▶ Problem to solve:
Nothing below is to be printed except the lines between the line holding "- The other" and the line holding "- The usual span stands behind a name", inclusive, each exactly as it appears.

▶ Dataset excerpts:
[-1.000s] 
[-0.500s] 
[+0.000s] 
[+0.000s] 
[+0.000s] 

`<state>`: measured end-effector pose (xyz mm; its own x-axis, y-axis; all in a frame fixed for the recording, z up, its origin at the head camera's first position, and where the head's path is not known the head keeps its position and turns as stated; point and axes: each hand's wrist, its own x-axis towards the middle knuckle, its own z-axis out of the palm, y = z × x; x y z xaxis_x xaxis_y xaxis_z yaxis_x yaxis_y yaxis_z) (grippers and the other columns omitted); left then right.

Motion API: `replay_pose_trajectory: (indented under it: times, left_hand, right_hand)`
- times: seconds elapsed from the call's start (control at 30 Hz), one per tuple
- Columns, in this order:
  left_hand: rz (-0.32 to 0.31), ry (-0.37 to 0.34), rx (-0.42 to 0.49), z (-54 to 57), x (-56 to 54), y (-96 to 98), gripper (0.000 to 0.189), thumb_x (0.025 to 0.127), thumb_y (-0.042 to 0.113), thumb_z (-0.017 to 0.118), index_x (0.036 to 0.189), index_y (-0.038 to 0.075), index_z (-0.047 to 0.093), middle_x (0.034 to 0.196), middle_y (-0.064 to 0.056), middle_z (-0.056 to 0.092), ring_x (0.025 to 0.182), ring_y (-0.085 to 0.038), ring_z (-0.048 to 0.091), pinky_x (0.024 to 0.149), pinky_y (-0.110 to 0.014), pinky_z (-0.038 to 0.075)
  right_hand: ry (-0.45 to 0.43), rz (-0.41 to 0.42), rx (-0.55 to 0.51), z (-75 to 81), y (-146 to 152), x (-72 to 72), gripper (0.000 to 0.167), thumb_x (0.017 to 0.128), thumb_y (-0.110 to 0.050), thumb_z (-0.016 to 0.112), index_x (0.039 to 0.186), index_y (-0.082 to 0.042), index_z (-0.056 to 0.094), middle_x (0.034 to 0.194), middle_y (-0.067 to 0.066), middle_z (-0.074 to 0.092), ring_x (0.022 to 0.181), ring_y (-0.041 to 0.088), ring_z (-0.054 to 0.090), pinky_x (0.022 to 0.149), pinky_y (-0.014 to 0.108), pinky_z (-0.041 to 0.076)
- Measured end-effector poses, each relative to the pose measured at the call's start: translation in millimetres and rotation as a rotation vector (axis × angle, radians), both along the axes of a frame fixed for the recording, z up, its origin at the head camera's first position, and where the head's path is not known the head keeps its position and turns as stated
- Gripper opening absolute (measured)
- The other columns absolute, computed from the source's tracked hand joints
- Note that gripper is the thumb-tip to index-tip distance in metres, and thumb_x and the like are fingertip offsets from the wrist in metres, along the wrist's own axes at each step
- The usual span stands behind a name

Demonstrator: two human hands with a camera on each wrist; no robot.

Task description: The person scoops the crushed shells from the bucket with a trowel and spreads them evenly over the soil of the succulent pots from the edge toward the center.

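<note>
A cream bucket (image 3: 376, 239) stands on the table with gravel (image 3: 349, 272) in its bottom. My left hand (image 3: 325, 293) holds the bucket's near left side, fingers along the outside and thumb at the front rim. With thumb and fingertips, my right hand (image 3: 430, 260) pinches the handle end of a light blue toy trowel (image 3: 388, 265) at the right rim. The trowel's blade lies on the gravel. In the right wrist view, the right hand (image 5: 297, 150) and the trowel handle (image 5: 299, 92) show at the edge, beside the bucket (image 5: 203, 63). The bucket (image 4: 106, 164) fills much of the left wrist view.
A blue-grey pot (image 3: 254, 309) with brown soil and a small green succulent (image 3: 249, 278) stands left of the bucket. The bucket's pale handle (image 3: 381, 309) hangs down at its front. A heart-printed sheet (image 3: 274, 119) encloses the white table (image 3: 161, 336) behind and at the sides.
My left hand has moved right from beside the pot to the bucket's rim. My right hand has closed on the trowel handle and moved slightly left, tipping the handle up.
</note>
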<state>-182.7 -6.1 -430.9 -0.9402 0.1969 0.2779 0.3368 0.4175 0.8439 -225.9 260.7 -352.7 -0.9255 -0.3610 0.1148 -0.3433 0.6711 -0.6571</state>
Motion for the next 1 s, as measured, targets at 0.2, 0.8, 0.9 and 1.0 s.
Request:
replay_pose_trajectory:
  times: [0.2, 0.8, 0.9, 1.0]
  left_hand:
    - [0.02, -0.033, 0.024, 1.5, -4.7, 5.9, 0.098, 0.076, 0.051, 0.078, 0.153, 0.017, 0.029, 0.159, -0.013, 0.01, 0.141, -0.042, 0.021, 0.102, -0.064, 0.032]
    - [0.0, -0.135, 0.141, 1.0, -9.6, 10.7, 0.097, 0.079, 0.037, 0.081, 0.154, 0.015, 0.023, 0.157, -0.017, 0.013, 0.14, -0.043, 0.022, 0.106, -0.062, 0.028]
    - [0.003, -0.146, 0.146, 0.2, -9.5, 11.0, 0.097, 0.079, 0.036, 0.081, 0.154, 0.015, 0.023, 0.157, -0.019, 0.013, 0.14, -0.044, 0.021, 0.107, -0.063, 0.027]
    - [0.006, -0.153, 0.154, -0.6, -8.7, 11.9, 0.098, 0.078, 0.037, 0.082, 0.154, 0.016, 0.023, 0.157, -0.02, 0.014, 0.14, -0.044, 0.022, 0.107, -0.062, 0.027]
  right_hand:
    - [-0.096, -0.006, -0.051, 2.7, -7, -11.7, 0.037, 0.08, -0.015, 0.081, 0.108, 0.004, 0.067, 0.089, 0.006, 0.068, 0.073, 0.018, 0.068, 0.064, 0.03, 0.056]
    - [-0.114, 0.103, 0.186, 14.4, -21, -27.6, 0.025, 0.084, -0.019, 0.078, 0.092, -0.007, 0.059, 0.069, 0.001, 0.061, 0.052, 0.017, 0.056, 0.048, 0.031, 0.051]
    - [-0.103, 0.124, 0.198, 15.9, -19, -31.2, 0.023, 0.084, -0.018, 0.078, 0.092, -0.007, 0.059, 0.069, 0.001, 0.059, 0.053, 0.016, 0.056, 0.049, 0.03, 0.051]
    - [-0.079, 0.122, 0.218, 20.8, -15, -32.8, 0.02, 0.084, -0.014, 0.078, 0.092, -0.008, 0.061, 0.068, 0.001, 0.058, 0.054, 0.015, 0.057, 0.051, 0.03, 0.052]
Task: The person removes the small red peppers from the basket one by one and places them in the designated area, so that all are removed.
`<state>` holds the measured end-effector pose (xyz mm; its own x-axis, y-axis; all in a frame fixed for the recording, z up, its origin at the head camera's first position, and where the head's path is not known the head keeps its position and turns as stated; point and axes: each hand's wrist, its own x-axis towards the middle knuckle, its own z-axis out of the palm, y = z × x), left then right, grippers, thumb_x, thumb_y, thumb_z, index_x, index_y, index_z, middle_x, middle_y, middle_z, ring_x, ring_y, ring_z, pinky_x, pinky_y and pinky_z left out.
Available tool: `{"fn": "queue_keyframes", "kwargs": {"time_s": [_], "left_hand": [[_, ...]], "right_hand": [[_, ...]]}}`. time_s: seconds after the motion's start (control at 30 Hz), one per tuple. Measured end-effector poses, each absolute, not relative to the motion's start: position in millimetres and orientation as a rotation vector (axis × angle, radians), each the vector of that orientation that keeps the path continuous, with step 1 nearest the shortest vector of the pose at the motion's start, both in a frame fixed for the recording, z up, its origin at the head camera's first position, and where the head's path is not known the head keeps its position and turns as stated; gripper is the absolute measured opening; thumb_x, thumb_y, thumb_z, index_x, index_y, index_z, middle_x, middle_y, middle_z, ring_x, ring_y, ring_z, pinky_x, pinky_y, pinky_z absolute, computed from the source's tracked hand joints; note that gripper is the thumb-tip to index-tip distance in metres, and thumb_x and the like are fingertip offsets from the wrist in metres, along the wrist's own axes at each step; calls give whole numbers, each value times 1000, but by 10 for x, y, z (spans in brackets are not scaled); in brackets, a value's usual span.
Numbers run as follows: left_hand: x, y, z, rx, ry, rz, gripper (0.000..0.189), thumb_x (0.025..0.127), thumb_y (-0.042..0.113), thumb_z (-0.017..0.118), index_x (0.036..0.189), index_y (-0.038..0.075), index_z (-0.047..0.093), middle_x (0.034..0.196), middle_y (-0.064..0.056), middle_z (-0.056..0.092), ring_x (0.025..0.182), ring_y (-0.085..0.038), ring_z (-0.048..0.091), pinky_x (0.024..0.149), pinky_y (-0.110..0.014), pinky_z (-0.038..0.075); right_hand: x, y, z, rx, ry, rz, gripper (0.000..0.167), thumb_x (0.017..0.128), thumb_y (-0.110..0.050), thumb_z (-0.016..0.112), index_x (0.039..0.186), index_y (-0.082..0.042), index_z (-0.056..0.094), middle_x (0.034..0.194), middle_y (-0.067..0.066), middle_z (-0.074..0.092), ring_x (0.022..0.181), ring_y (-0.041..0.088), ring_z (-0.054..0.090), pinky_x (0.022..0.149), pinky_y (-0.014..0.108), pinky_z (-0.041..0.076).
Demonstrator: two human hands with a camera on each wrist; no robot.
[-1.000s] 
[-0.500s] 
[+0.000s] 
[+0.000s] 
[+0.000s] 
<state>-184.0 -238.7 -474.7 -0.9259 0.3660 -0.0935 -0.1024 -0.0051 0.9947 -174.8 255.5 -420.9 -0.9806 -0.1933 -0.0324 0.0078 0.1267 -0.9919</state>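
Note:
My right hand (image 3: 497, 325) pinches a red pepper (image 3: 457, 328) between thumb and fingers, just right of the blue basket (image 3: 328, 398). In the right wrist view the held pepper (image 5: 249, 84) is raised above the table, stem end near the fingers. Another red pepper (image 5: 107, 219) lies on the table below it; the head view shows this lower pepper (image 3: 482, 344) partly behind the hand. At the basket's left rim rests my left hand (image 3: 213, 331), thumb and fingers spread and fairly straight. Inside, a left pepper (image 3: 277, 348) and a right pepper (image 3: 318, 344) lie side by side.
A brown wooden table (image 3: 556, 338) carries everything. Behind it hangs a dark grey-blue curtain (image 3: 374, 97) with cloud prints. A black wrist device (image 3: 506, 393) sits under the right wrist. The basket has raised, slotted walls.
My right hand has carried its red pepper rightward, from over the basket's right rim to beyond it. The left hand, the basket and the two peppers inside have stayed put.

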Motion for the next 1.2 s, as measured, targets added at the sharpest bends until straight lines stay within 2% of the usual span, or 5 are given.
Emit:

▶ Response to the task:
- The other columns absolute, computed from the source's tracked hand joints
- Note that gripper is the thumb-tip to index-tip distance in metres, and thumb_x and the like are fingertip offsets from the wrist in metres, along the wrist's own axes at each step
- The usual span stands behind a name

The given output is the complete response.